Work required
Copy each line of the following material that has the string "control".

⁂

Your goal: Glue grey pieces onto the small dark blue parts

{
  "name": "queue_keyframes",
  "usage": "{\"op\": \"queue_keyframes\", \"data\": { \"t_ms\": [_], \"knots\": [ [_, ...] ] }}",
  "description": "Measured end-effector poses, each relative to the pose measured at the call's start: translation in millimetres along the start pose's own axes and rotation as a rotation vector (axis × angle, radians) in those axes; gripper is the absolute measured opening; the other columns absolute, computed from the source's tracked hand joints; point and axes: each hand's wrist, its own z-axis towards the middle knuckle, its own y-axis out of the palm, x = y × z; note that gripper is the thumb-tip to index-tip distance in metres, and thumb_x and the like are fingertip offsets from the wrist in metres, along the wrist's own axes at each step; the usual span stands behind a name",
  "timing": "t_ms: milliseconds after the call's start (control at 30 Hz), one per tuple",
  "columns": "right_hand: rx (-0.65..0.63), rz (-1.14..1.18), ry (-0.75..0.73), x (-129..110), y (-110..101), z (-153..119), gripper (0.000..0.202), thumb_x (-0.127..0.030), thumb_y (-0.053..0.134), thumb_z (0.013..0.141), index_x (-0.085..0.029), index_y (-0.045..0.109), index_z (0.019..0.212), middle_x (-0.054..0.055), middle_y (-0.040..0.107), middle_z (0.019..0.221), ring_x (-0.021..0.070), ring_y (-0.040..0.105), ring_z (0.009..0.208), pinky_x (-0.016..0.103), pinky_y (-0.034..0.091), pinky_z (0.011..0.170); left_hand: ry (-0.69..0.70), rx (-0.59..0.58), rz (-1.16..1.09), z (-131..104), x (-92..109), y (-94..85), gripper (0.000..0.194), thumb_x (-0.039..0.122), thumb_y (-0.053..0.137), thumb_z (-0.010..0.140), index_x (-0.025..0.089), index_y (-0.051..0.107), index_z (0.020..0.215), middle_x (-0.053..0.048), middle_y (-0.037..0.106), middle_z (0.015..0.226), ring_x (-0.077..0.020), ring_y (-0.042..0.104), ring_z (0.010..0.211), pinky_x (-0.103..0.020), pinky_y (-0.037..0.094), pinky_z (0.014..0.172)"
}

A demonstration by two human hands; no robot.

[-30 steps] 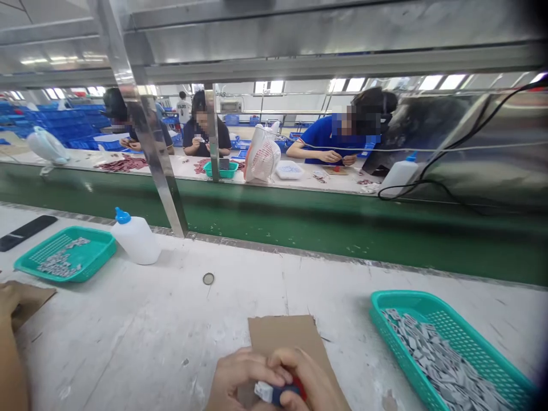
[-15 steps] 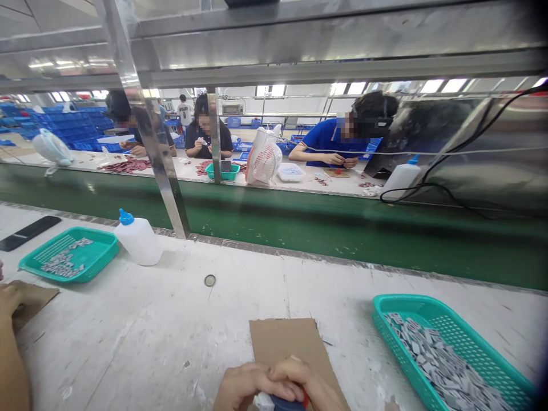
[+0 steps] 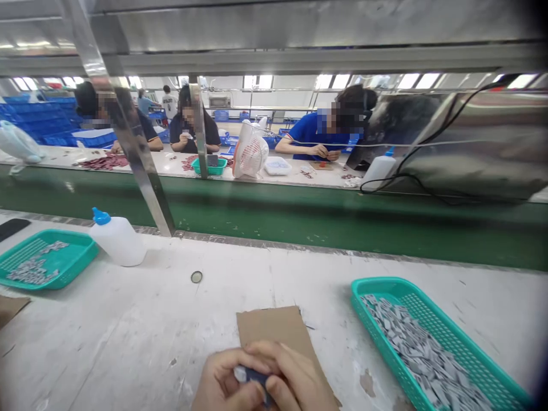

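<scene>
My left hand (image 3: 222, 377) and my right hand (image 3: 295, 371) are closed together at the bottom middle, over the near part of a brown cardboard sheet (image 3: 274, 325). Between their fingers is a small dark blue object (image 3: 256, 377) with a whitish end at its left; its kind is unclear, and the fingers cover most of it. To the right of my hands, a green basket (image 3: 387, 341) holds a heap of small grey pieces (image 3: 423, 357).
A bottle cap (image 3: 196, 277) lies on the white table (image 3: 141, 319). Farther left are a white bottle with blue tip (image 3: 120, 242) and another green basket (image 3: 77, 268). A metal post (image 3: 145, 182) rises at the table's back edge, before a green belt (image 3: 257, 211). Co-workers sit beyond it.
The view has shifted, so the table items appear farther left. My fingers have turned about the blue object, which shows more between them now; the red bit beside it has gone out of sight.
</scene>
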Motion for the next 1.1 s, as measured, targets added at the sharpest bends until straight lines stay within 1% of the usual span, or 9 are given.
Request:
{"op": "queue_keyframes", "data": {
  "t_ms": [133, 233, 300, 400, 500, 600, 800, 933, 1100],
  "knots": [
    [0.047, -0.203, 0.156, 3.6, -46.5, 5.8, 0.028, -0.033, 0.038, 0.099, -0.024, 0.062, 0.112, 0.005, 0.071, 0.099, 0.018, 0.066, 0.089, 0.028, 0.05, 0.079, -0.105, 0.16, -0.075, 16.5, 14.9, -8.1, 0.028, 0.037, 0.085, 0.067, 0.016, 0.073, 0.081, -0.01, 0.076, 0.101, -0.0143, 0.071, 0.066, -0.021, 0.056, 0.062],
    [0.253, -0.437, 0.422, 25.1, -101.4, -3.2, 0.029, -0.035, 0.041, 0.097, -0.022, 0.065, 0.107, 0.007, 0.069, 0.108, 0.0221, 0.064, 0.097, 0.031, 0.049, 0.08, -0.187, 0.254, -0.078, 29.5, 24.0, -16.8, 0.03, 0.032, 0.086, 0.067, 0.015, 0.072, 0.088, -0.012, 0.073, 0.11, -0.0139, 0.072, 0.075, -0.018, 0.058, 0.07],
    [0.319, -0.594, 0.667, 46.3, -135.3, -16.5, 0.03, -0.033, 0.041, 0.096, -0.019, 0.065, 0.109, 0.01, 0.068, 0.111, 0.0256, 0.064, 0.098, 0.034, 0.049, 0.079, -0.205, 0.302, -0.056, 36.0, 27.0, -22.5, 0.029, 0.026, 0.085, 0.068, 0.015, 0.071, 0.09, -0.012, 0.073, 0.11, -0.0138, 0.072, 0.079, -0.018, 0.059, 0.074],
    [0.223, -0.705, 0.959, 76.2, -166.2, -37.7, 0.034, -0.023, 0.042, 0.094, -0.013, 0.065, 0.116, 0.014, 0.066, 0.116, 0.0289, 0.062, 0.106, 0.036, 0.048, 0.084, -0.195, 0.382, -0.031, 44.2, 28.4, -29.8, 0.022, 0.014, 0.082, 0.07, 0.013, 0.071, 0.089, -0.011, 0.074, 0.105, -0.0135, 0.072, 0.079, -0.017, 0.059, 0.073],
    [0.098, -0.713, 0.998, 94.2, -172.2, -48.9, 0.038, -0.015, 0.043, 0.091, -0.014, 0.064, 0.122, 0.015, 0.063, 0.122, 0.0274, 0.061, 0.11, 0.032, 0.046, 0.087, -0.17, 0.47, 0.019, 56.2, 30.7, -36.1, 0.021, 0.005, 0.072, 0.074, 0.012, 0.072, 0.094, -0.01, 0.075, 0.103, -0.0127, 0.072, 0.079, -0.015, 0.059, 0.073],
    [0.075, -0.737, 0.983, 100.2, -168.3, -49.9, 0.044, -0.007, 0.042, 0.087, -0.017, 0.065, 0.123, 0.014, 0.063, 0.118, 0.0254, 0.063, 0.103, 0.03, 0.045, 0.082, -0.135, 0.449, 0.156, 79.6, 36.7, -44.3, 0.024, 0.007, 0.068, 0.076, 0.011, 0.073, 0.099, -0.011, 0.074, 0.106, -0.0142, 0.072, 0.084, -0.018, 0.059, 0.077],
    [0.109, -0.704, 1.06, 96.0, -168.0, -48.3, 0.044, 0.0, 0.041, 0.083, -0.017, 0.068, 0.112, 0.013, 0.067, 0.114, 0.0236, 0.064, 0.099, 0.027, 0.043, 0.072, 0.158, 0.344, 0.852, 172.5, 58.5, -64.9, 0.038, 0.03, 0.064, 0.081, 0.009, 0.068, 0.112, -0.014, 0.072, 0.11, -0.0239, 0.07, 0.099, -0.036, 0.055, 0.093],
    [0.108, -0.686, 1.113, 91.6, -167.1, -47.1, 0.037, -0.009, 0.044, 0.087, -0.019, 0.066, 0.114, 0.011, 0.072, 0.096, 0.023, 0.066, 0.081, 0.027, 0.038, 0.06, 0.233, 0.41, 1.116, 236.1, 70.9, -72.4, 0.035, 0.023, 0.06, 0.081, 0.008, 0.069, 0.111, -0.016, 0.073, 0.105, -0.0303, 0.067, 0.103, -0.046, 0.048, 0.099],
    [0.128, -0.703, 1.108, 90.0, -164.3, -47.0, 0.03, -0.013, 0.045, 0.089, -0.019, 0.069, 0.105, 0.012, 0.067, 0.114, 0.0241, 0.065, 0.096, 0.027, 0.04, 0.065, 0.334, 0.391, 1.361, 270.3, 65.6, -84.0, 0.036, 0.018, 0.052, 0.084, 0.01, 0.066, 0.116, -0.016, 0.063, 0.128, -0.0317, 0.057, 0.119, -0.044, 0.04, 0.106]
  ]
}}
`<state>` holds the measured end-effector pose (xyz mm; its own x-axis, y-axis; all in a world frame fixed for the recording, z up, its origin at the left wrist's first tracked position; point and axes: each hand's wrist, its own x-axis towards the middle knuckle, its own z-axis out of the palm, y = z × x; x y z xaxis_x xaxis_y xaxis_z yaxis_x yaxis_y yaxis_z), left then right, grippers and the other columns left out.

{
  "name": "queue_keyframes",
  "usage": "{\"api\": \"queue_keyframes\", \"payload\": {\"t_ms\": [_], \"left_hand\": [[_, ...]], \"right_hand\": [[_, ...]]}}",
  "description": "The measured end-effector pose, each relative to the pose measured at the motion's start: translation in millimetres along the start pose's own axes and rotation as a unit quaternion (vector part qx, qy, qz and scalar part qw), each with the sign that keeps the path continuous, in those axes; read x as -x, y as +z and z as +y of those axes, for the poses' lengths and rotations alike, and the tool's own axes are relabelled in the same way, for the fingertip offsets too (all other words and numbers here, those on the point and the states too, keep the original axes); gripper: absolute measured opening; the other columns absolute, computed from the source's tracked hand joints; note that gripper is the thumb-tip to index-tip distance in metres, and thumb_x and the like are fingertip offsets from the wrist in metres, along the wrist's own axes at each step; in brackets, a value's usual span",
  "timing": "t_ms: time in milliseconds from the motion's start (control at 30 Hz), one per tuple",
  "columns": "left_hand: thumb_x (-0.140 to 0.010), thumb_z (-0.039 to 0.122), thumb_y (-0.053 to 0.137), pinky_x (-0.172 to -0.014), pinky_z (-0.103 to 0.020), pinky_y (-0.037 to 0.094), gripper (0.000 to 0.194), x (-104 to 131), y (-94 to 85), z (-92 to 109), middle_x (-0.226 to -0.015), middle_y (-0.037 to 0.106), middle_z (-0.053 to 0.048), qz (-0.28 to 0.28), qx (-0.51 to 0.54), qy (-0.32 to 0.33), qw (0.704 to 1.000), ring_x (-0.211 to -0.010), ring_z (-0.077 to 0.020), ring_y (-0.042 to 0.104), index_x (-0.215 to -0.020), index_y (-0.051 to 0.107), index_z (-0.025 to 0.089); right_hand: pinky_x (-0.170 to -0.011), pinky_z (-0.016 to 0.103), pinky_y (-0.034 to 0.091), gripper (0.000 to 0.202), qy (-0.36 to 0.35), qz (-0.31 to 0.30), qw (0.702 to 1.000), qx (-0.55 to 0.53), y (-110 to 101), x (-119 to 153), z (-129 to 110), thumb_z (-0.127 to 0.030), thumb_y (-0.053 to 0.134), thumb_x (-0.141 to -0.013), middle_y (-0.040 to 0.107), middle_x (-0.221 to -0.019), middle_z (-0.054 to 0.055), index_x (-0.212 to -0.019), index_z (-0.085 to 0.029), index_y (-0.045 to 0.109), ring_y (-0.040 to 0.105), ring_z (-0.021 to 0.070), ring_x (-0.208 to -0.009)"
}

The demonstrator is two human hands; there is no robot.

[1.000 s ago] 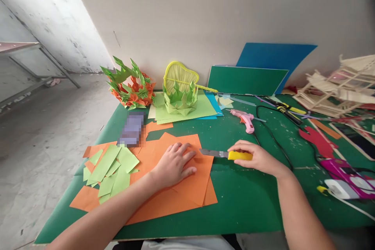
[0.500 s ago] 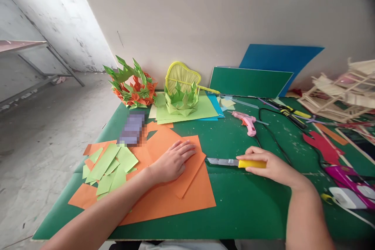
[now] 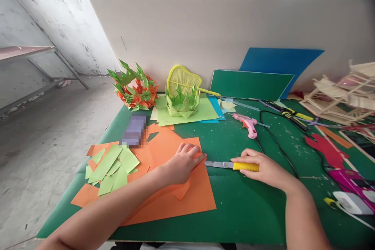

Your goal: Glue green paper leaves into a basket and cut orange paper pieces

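Observation:
My left hand [image 3: 184,164] is closed at the right corner of a folded sheet of orange paper [image 3: 165,140], fingers bent over its edge. A larger orange sheet [image 3: 202,199] lies flat underneath. My right hand [image 3: 259,164] grips the yellow handle of a utility knife [image 3: 221,164]. Its blade points left, and the tip is beside the fingers of my left hand at the paper's edge. Part of the folded sheet is hidden under my left hand and forearm.
Green paper pieces [image 3: 108,164] lie left. Behind stand a green paper crown [image 3: 183,105], an orange-green folded-paper ring [image 3: 136,93] and a yellow fan-shaped piece [image 3: 181,78]. A pink glue gun [image 3: 247,123], its cord and a wooden stick model [image 3: 336,97] are at right.
My left hand has moved right to the folded sheet's corner, and its spread fingers have curled in. My right hand has brought the knife slightly left. The view has tilted a little.

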<state>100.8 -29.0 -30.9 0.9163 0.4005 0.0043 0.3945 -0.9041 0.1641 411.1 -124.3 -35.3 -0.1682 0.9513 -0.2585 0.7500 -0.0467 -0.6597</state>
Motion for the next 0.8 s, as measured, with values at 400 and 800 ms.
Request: {"api": "queue_keyframes", "payload": {"t_ms": [400,800], "left_hand": [[-0.071,0.006,0.046,-0.111,-0.059,0.023,0.085,8,14.2,-2,-0.138,0.044,-0.015,0.033,0.05,-0.015,0.998,-0.132,-0.0324,0.035,-0.15,0.018,0.019],[-0.099,0.036,0.032,-0.117,-0.048,0.023,0.044,12,15.1,-3,-0.139,0.05,-0.01,0.088,0.098,-0.048,0.99,-0.135,-0.0253,0.038,-0.137,0.044,0.019]], "right_hand": [[-0.073,0.03,0.048,0.041,-0.007,0.01,1.0,0.019,3,-2,-7,-0.049,0.053,-0.086,0.055,-0.099,0.004,-0.122,-0.035,0.065,0.058,0.0196,-0.084],[-0.079,0.029,0.048,0.041,-0.044,0.001,0.998,0.034,12,-8,-26,-0.045,0.058,-0.083,0.057,-0.101,0.002,-0.124,-0.037,0.063,0.06,0.0187,-0.086]]}}
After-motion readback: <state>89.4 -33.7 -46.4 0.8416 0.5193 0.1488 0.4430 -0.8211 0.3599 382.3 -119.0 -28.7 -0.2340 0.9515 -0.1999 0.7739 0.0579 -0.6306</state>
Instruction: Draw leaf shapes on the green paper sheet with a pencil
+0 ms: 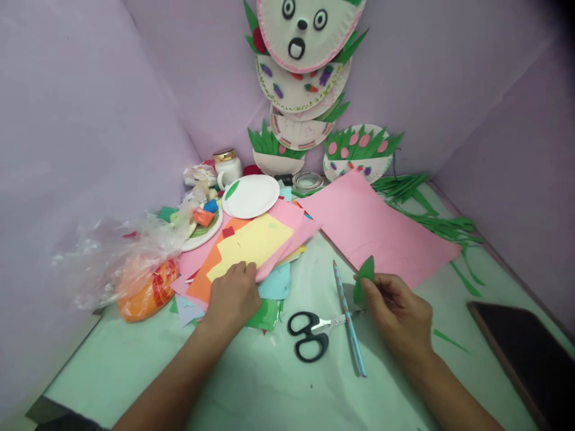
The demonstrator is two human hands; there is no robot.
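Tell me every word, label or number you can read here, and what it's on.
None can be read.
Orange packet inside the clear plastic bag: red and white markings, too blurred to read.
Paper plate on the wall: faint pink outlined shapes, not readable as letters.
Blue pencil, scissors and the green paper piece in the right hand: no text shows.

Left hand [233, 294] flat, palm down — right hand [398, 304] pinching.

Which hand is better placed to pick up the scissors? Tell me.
Probably the left hand: it only rests on the paper stack, near the scissors handles. The right hand has its fingers occupied pinching a green leaf cutout.
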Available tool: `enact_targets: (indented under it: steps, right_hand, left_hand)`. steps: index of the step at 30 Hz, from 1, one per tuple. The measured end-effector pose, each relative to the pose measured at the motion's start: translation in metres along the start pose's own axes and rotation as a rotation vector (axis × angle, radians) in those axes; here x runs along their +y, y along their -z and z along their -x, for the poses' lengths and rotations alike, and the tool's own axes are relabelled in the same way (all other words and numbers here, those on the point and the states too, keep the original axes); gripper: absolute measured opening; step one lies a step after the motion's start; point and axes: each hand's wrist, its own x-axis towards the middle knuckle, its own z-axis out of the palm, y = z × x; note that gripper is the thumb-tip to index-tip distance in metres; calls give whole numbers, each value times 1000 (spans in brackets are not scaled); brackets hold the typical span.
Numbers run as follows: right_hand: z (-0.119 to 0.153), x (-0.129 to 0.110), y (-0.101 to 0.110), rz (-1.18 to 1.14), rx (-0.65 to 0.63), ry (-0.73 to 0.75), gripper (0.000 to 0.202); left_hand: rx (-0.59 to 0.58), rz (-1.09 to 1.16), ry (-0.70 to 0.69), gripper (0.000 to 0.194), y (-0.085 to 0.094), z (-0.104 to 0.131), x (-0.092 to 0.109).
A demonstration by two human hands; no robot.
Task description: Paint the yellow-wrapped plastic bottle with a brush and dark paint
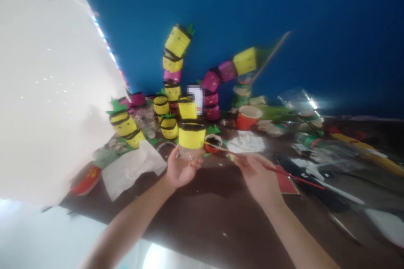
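Note:
My left hand (pixel 183 168) is closed around the clear lower part of a cut plastic bottle (pixel 192 136). Its upper part has a yellow band with a black rim. In my right hand (pixel 257 174) is a thin red paintbrush (pixel 296 178), pinched near its front. The brush tip points left and comes close to the bottle's yellow side; whether it touches, I cannot tell. Just right of the bottle stands a small cup (pixel 213 143) with dark paint inside. The picture is blurred.
Stacked yellow and magenta containers (pixel 173 65) lean near the blue wall. White paper (pixel 134 168) lies at left, crumpled tissue (pixel 246 142) behind my right hand, and an orange-red cup (pixel 248 117) farther back. Plastic bottles and tools crowd the right side, with a red card (pixel 286 180) beside my right hand.

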Motion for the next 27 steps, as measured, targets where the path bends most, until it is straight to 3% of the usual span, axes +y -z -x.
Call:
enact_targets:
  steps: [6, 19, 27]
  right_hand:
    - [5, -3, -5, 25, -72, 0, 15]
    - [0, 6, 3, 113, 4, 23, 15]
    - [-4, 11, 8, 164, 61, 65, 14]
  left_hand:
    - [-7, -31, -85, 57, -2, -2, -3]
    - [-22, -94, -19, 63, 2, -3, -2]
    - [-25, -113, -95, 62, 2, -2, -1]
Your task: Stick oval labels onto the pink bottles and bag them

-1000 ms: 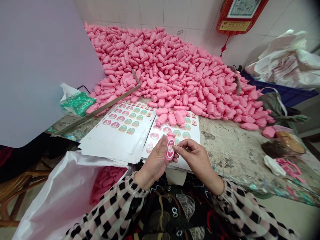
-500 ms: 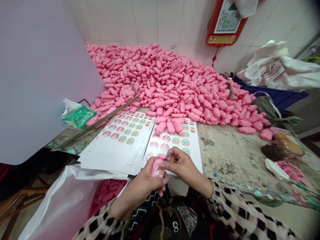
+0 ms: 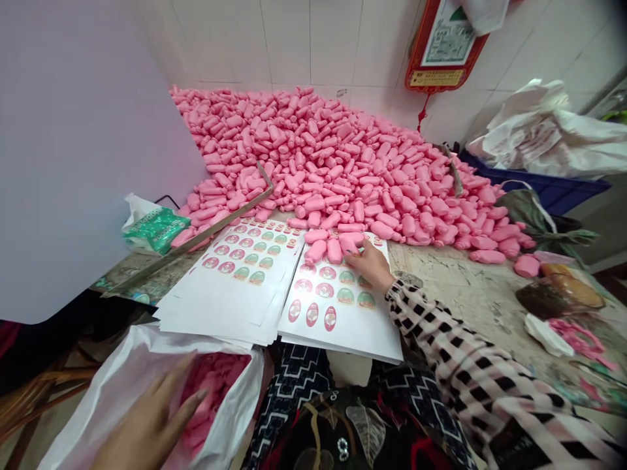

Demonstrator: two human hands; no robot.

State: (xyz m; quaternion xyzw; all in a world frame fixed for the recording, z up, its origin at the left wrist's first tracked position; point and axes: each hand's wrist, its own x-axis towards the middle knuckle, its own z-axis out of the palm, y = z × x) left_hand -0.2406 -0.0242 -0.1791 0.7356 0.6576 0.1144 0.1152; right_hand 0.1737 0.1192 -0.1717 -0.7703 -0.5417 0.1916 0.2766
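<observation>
My left hand (image 3: 151, 411) is over the mouth of a white sack (image 3: 115, 365), fingers apart and holding nothing. Inside the sack lie pink bottles (image 3: 220, 385). On the sticker sheets (image 3: 365, 333), my right hand (image 3: 369, 261) has its fingers closed on a small pink bottle (image 3: 349, 241). Several more loose bottles (image 3: 316, 251) lie on the sheet beside it. Round pink and green labels and a row of oval ones (image 3: 312, 314) show on the top sheet. A second stack of sticker sheets (image 3: 210, 300) lies to the left.
A large heap of pink bottles (image 3: 313, 150) covers the back of the worktable (image 3: 441, 294) against the wall. A bent metal bar (image 3: 196, 228) crosses the left side, near a green packet (image 3: 159, 228). At the right are a blue crate (image 3: 553, 189) and plastic bags (image 3: 548, 130).
The labelled bottle has left my hands and I cannot single it out. My left hand moved down left to the sack and opened; my right hand reached forward onto a bottle.
</observation>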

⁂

Result of this task
  "timing": "t_ms: milliseconds after the call's start (control at 30 Hz), one per tuple",
  "timing": "t_ms: time in milliseconds from the motion's start (control at 30 Hz), one per tuple",

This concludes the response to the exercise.